Pfingstsamstag, 10:45 Uhr, Bahnhof Baden: rund 80 Kinder und 50 Leitende treffen nach und nach ein. Abenteuerlustig, mit Feldstecher und Schlafsack ausgerüstet und sichtlich gespannt, auf das was sie in den folgenden Tagen erwartet, erlebt man die Kinder und Leitenden der sechs Jungwacht- und Blauringscharen aus der Region Brugg.

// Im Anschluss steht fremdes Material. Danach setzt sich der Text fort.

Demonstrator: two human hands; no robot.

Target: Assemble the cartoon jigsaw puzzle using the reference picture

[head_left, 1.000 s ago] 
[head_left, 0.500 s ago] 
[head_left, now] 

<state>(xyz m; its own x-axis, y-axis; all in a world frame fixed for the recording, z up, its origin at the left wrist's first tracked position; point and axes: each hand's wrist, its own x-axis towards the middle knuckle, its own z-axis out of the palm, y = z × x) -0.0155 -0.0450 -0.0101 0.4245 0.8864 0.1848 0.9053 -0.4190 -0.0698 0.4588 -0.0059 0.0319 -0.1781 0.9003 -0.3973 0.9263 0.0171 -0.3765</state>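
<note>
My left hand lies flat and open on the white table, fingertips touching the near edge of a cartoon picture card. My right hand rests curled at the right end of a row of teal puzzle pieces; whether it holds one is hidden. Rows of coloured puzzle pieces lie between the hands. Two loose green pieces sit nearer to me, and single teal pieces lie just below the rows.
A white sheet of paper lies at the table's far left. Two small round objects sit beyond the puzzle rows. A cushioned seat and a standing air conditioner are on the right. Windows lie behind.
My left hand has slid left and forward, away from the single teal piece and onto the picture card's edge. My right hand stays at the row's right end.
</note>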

Ihr Ziel: Die Savanne rund um den Wettinger Herterenhof. Die Jubla geht auf Safari! Kaum unterwegs werden die Reiseteilnehmer jedoch Zeugen eines schrecklichen Wildererüberfalls auf zwei Elefanten. Mutig wie sie sind, beschliessen die Jubla-Scharen, die Elefanten und anderen Tiere der Savanne zukünftig zu schützen und sich in den folgenden Tagen auf einen Kampf gegen die Wilderer vorzubereiten. Im Basiscamp des Reiseveranstalters angekommen, geht es an die Einrichtung. Sichtschutz gegen die Wilderer, Trainingsbauten, Gemeinschaftsräume und auch eine Hollywoodschaukel zur Ablenkung werden gebaut. Viele Kinder üben sich im Pfeilbogenschiessen und Kriegsbemalung-Schminken. Beim eigens zubereiteten Abendessen werden Strategien diskutiert und Kräfte für den abendlichen Trainingsblock gesammelt. Geschwindigkeit, Teamgeist und Treffsicherheit, dies die Ziele des ersten Trainings. Die schlimmen Erinnerungen an den Überfall sind vorerst verdrängt und der Tag geht friedlich zu Ende. Bereits am frühen Morgen jedoch wird keine Zeit versäumt, das Training wird wieder aufgenommen. In einer guten Kampfvorbereitung darf ein Tanz natürlich nicht fehlen. In vier Herden werden verschiedene Tänze einstudiert und vorgeführt. Auch die Tarnung dürfen wir an dieser Stelle nicht vergessen. Ob mit Holzstöcken oder Blätterkleid ausgestattet, die Herden sind in der Savanne beinahe nicht mehr zu erkennen. Am Nachmittag dann üben sich die Safari-Teilnehmenden in der Tierhaltung und dem Schutz der Tiere vor den Wilderern. Aus der grossen Savanne bringen sie verschiedene Tierarten in ihr geschütztes Camp und erspielen sich gegen andere Tierreservate die Nahrung für ihre Tiere. Viele Tiere können in diesem Spiel bereits gerettet und gepflegt werden – ein Grund für eine ausgiebige Feier. Mit ausgelassener Laune tanzen und singen die Kinder und Leiter bei der Safari-Party am Lagerfeuer bevor es am nächsten Morgen zum Ernstfall kommt. Dann nämlich stellen sich die Mutigsten unter den Reisenden den Wilderern. Dank bester Vorbereitung im Training und ganz viel Teamgeist bezwingen die Jungwächter und Blauringmädchen die Wilderer, welche dann von der ebenfalls aufgebotenen Polizei festgenommen werden. Den Rucksack voller Erinnerungen an ein ereignisreiches Pfingstwochenende treten die sechs Scharen aus Turgi, Gebenstorf, Birmenstorf, Schenkenbergertal und Windisch ihre Rückreise an – im Wissen, dass die Tiere in der Wettinger Savanne nun in Sicherheit sind.